**The input:**
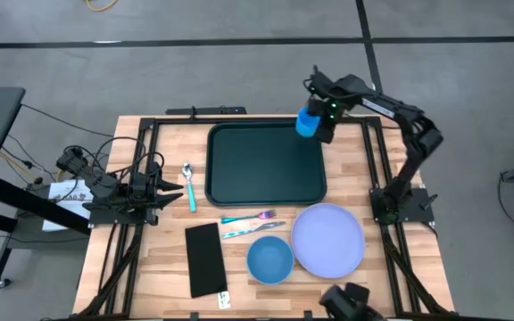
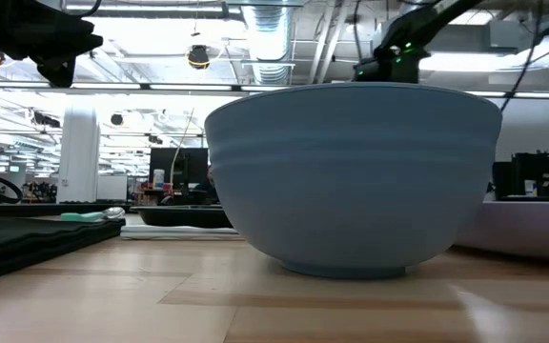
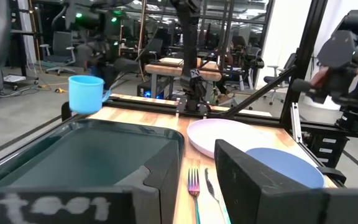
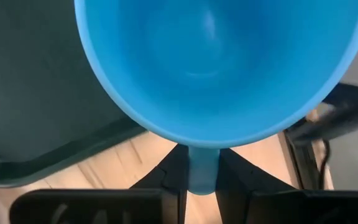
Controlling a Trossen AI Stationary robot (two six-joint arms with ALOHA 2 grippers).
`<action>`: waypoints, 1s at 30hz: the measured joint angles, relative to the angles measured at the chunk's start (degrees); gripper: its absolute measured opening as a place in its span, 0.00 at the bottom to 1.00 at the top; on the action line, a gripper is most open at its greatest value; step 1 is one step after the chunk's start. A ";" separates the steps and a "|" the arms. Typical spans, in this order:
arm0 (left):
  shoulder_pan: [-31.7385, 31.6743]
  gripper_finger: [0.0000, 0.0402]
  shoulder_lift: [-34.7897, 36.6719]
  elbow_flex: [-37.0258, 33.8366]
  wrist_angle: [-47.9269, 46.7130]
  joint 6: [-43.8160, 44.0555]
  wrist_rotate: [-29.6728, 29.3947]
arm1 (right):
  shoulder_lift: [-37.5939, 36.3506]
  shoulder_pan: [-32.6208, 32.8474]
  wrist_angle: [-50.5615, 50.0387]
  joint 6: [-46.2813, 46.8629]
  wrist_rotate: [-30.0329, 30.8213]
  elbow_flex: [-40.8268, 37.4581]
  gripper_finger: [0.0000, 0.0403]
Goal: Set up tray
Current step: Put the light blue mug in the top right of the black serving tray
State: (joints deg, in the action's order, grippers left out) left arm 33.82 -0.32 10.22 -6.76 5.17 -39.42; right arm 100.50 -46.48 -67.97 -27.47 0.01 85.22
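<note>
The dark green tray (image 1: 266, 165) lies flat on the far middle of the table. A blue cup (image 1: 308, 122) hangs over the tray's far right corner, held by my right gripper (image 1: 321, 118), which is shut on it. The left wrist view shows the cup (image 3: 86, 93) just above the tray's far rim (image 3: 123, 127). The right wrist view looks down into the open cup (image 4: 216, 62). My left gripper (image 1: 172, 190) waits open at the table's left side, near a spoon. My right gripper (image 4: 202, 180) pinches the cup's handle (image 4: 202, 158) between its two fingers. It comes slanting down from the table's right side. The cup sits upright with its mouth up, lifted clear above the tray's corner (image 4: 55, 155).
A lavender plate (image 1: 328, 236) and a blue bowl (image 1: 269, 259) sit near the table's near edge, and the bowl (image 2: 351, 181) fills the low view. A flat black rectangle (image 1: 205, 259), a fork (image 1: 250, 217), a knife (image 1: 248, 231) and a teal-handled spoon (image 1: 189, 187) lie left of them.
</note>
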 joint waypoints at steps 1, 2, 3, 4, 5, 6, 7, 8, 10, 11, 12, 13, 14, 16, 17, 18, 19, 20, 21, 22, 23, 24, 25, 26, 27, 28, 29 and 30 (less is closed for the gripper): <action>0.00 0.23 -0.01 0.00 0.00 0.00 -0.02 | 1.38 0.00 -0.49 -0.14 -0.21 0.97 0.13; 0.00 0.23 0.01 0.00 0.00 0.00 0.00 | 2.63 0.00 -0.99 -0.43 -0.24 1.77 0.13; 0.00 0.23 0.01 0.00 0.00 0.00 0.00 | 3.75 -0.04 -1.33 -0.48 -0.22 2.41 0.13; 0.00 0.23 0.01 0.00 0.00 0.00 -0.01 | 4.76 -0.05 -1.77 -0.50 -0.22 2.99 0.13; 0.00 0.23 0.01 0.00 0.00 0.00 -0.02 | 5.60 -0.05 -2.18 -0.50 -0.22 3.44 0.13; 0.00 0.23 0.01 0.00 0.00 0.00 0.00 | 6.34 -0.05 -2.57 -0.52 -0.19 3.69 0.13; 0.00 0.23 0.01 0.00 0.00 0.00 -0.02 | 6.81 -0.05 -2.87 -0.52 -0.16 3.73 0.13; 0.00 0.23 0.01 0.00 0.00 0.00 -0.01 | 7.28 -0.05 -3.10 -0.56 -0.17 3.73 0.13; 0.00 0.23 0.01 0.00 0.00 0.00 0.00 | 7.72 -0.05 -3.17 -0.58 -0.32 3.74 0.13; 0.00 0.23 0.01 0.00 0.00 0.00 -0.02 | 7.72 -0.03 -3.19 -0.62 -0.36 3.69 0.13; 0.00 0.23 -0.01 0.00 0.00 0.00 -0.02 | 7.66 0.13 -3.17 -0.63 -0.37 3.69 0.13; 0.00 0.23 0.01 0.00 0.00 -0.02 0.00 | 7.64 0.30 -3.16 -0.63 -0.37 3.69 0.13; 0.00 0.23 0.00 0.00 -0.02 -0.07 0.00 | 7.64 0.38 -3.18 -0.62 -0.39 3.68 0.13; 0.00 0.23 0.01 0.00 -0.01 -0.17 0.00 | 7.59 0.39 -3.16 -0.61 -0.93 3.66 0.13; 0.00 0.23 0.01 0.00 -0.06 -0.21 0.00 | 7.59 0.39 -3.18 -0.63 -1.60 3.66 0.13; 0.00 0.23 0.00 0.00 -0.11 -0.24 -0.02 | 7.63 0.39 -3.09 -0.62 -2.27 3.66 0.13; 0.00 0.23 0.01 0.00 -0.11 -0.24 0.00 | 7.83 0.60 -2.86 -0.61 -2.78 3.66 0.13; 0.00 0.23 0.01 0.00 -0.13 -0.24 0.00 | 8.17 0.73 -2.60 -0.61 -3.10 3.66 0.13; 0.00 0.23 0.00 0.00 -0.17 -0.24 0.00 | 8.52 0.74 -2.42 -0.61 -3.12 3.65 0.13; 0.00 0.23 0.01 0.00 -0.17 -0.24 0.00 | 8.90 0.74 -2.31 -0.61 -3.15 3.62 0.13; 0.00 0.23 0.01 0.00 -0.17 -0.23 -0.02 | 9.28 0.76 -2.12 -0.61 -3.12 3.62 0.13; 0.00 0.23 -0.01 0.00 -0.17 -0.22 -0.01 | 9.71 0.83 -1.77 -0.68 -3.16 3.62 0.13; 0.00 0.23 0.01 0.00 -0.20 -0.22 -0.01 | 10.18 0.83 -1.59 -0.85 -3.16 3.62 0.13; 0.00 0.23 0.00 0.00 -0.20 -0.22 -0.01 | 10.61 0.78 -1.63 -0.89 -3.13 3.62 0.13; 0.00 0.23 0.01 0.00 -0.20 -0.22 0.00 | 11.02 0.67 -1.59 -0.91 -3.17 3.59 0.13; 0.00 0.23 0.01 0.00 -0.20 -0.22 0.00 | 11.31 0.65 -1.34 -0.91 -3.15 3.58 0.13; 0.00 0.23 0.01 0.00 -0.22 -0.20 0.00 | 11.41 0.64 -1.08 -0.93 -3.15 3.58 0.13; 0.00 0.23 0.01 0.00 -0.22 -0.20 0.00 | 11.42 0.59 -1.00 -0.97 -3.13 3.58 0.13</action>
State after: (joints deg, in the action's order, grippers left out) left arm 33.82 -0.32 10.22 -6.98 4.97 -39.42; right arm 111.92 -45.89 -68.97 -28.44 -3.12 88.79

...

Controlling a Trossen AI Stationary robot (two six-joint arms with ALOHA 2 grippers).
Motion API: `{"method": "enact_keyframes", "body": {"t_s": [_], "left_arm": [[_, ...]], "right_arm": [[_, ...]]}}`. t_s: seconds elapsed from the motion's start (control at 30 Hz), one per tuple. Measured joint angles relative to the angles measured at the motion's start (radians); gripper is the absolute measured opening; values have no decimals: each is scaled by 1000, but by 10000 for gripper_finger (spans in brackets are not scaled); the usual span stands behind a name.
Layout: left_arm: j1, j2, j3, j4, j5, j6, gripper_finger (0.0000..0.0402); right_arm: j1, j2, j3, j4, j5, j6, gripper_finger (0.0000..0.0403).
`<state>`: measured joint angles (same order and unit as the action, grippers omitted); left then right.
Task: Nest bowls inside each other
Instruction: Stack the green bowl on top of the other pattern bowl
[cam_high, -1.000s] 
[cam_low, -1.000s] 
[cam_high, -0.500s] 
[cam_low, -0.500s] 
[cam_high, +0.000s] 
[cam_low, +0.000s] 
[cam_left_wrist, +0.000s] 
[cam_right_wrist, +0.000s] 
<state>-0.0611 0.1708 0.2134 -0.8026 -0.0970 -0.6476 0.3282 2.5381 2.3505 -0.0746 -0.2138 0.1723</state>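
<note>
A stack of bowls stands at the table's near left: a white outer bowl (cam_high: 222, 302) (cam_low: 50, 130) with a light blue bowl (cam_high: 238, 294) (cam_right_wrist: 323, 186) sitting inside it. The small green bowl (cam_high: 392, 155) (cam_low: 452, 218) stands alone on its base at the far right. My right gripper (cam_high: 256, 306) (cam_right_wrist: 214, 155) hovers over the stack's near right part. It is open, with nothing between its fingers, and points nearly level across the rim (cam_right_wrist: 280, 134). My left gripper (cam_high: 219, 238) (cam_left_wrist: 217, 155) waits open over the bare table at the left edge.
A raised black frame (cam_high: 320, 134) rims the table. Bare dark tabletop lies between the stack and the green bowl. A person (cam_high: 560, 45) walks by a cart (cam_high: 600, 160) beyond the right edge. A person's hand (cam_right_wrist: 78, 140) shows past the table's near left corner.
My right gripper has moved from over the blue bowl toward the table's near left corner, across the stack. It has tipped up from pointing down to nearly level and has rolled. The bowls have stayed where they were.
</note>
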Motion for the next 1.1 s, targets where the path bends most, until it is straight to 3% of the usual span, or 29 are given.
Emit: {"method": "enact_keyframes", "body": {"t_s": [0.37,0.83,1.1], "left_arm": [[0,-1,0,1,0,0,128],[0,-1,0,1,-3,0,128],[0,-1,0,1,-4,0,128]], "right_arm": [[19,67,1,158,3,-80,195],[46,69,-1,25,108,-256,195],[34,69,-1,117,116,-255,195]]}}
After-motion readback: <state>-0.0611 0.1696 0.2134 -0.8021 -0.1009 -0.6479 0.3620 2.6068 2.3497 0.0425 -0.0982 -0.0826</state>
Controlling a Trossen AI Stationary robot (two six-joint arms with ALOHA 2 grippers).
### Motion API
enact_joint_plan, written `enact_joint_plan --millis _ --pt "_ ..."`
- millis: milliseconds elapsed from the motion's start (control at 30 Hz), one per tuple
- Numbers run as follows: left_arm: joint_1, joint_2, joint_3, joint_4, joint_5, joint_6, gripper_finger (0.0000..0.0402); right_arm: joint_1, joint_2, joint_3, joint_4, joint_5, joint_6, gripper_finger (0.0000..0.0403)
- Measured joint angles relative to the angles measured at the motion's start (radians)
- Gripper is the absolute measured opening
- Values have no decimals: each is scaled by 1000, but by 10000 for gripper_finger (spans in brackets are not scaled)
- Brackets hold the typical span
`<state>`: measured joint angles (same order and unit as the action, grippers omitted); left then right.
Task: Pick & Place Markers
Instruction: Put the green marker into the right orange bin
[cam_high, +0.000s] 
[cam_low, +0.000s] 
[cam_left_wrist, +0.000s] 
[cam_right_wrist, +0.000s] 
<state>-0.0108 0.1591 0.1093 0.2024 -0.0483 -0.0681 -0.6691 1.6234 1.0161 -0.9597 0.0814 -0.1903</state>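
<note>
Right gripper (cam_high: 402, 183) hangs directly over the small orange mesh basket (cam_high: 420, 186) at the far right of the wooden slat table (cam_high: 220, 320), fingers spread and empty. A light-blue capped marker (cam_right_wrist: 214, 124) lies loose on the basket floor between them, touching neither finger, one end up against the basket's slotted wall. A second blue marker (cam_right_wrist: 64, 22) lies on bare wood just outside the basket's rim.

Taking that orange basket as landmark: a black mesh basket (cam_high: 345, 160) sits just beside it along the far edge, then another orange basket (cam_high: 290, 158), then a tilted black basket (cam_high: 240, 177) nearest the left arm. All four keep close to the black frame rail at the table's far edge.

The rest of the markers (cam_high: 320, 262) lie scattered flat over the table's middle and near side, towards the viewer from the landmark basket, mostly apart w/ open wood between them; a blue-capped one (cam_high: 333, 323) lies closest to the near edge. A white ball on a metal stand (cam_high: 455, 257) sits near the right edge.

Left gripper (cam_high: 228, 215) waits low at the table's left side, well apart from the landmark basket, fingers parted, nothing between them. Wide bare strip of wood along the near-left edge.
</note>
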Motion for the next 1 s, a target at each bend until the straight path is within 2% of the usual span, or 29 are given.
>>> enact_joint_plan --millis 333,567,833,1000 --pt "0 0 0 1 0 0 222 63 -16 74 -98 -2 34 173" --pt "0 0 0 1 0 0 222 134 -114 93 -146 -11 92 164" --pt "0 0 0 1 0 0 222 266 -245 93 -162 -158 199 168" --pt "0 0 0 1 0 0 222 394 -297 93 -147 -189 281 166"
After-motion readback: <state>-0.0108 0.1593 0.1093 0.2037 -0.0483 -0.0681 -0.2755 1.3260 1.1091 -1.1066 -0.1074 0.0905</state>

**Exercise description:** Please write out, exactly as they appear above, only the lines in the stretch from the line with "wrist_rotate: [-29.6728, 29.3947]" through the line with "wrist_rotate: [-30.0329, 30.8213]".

**Solved exercise:**
  wrist_rotate: [-29.6728, 29.3947]
arm1 (right):
  shoulder_lift: [-37.5939, 36.3506]
  shoulder_pan: [-32.6208, 32.8474]
  wrist_angle: [-50.5615, 50.0387]
  joint 6: [-46.2813, 46.8629]
  wrist_rotate: [-30.0329, 30.8213]

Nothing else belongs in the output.